- **Activity**
Give back exactly the lines of the material below, starting with the line with "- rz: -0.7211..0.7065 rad" and going on through the line with "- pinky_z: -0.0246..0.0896".

** Opening Data below block **

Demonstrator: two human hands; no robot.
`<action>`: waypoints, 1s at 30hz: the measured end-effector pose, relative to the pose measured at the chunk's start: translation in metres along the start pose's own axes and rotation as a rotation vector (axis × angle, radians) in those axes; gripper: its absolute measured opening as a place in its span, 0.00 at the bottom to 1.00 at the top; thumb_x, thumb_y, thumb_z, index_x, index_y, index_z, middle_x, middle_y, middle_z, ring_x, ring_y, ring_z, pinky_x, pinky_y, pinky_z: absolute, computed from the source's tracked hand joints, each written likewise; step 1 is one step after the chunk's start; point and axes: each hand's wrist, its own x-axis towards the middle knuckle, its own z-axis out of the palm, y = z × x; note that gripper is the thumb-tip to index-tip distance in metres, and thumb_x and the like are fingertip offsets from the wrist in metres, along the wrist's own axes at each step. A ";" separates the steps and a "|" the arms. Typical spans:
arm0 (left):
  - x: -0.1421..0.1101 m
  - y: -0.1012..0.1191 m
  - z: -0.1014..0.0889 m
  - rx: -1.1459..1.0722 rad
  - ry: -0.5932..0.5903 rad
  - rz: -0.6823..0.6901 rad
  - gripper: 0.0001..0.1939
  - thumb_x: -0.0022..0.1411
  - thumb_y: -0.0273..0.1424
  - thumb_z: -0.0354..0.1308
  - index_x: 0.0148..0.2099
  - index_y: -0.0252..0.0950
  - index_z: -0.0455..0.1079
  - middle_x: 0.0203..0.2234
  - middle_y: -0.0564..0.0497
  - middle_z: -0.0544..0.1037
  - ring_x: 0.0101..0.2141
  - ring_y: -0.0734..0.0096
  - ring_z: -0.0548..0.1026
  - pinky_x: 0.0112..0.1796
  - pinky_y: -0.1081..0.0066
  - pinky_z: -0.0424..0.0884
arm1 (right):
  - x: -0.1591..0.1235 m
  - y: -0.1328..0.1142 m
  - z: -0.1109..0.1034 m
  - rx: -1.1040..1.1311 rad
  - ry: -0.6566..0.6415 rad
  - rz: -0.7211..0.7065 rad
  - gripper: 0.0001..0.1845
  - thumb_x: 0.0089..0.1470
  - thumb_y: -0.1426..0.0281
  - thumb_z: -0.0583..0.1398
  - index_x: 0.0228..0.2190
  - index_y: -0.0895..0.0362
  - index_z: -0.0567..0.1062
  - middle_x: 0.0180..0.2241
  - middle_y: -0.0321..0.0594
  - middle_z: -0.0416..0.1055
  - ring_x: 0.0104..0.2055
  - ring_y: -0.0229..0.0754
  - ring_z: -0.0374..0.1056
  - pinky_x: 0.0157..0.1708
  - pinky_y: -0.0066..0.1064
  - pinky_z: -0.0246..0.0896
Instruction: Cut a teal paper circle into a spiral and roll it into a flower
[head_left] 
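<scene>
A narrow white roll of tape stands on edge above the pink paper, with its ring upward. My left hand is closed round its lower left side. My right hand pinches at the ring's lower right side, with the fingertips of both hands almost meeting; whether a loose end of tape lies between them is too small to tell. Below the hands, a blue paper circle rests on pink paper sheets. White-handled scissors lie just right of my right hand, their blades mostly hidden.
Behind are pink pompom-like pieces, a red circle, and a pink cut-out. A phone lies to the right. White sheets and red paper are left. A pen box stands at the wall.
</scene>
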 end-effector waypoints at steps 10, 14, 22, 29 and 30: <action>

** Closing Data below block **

- **Output of the task**
  - rz: -0.7211..0.7065 rad
  - gripper: 0.0001..0.1845
  - thumb_x: 0.0089..0.1470
  - thumb_y: -0.1426..0.0281
  - thumb_z: -0.0583..0.1398
  - index_x: 0.0228..0.2190
  - index_y: -0.0895..0.0362
  - index_z: -0.0567..0.1062
  - middle_x: 0.0180..0.2241
  - middle_y: -0.0321..0.0594
  - middle_z: -0.0416..0.1055
  - ring_x: 0.0104..0.2055
  - ring_y: -0.0229..0.0754
  - ring_z: -0.0374..0.1056
  - pinky_x: 0.0157..0.1708
  - pinky_y: -0.0066..0.1064
  - pinky_z: -0.0246..0.0896

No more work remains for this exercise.